All source quench packets have their ICMP types set to 4. They have no codes except 0.
| Today, there are a couple of new possible ways of notifying the sending and receiving host that a gateway or destination host is overloaded. One way for example is the ECN (Explicit Congestion Notification) system. |
The ICMP Redirect type is sent in a single case. Consider this, you have a network (192.168.0.0/24) with several clients and hosts on it, and two gateways. One gateway to a 10.0.0.0/24 network, and a default gateway to the rest of the Internet. Now consider if one of the hosts on the 192.168.0.0/24 network has no route set to 10.0.0.0/24, but it has the default gateway set. It sends a packet to the default gateway, which of course knows about the 10.0.0.0/24 network. The default gateway can deduce that it is faster to send the packet directly to the 10.0.0.0/24 gateway since the packet will enter and leave the gateway on the same interface. The default gateway will hence send out a single ICMP Redirect packet to the host, telling it about the real gateway, and then sending the packet on to the 10.0.0.0/24 gateway. The host will now know about the closest 10.0.0.0/24 gateway, and hopefully use it in the future.
The main header of the Redirect type is the Gateway Internet Address field. This field tells the host about the proper gateway, which should really be used. The packet also contains the IP header of the original packet, and the 64 first bits of data in the original packet, which is used to connect it to the proper process sending the data.
The Redirect type has 4 different codes as well, these are the following.
Code 0 - Redirect for network - Only used for redirects for a whole network (e.g., the example above).
Code 1 - Redirect for host - Only used for redirects of a specific host (e.g., a host route).
Code 2 - Redirect for TOS and network - Only used for redirects of a specific Type of Service and to a whole network. Used as code 0, but also based on the TOS.
Code 3 - Redirect for TOS and host - Only used for redirects of a specific Type of Service and to a specific host. Used as code 1, but also based on the TOS in other words.
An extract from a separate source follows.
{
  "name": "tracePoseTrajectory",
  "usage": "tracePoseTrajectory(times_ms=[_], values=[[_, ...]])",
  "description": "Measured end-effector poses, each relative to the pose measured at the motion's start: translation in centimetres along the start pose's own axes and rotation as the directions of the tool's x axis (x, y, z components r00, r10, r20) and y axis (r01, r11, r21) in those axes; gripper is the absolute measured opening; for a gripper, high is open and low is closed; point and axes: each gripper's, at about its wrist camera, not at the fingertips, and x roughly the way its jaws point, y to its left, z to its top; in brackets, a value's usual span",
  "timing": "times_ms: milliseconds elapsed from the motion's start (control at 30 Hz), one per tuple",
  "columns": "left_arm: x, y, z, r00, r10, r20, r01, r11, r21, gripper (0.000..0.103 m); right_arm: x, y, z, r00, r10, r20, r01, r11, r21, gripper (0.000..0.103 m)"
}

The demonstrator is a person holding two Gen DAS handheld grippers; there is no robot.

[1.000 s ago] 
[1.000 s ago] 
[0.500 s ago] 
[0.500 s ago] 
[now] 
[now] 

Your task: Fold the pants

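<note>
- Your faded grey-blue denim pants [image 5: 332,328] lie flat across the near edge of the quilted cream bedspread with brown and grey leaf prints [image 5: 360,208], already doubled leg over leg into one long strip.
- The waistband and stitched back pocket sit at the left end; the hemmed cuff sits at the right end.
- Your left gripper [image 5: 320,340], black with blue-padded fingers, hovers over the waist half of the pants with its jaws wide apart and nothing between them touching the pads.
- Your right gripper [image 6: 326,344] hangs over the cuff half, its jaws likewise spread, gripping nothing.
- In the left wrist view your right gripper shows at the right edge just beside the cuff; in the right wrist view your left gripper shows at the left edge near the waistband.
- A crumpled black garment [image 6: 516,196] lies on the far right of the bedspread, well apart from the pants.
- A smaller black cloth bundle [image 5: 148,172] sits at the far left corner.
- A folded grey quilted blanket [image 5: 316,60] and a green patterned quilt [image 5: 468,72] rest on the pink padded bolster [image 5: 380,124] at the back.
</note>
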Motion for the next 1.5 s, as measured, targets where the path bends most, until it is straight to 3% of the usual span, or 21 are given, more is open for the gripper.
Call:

The TTL equals 0 ICMP type is also known as Time Exceeded Message and has type 11 set to it, and has 2 ICMP codes available. If the TTL field reaches 0 during transit through a gateway or fragment reassembly on the destination host, the packet must be discarded. To notify the sending host of this problem, we can send a TTL equals 0 ICMP packet. The sender can then raise the TTL of outgoing packets to this destination if necessary.
The packet only contains the extra data portion of the packet. The data field contains the Internet header plus 64 bits of the data of the IP packet, so that the other end may match the packet to the proper process. As previously mentioned, the TTL equals 0 type can have two codes.
Code 0 - TTL equals 0 during transit - This is sent to the sending host if the original packet TTL reached 0 when it was forwarded by a gateway.
Code 1 - TTL equals 0 during reassembly - This is sent if the original packet was fragmented, and TTL reached 0 during reassembly of the fragments. This code should only be sent from the destination host.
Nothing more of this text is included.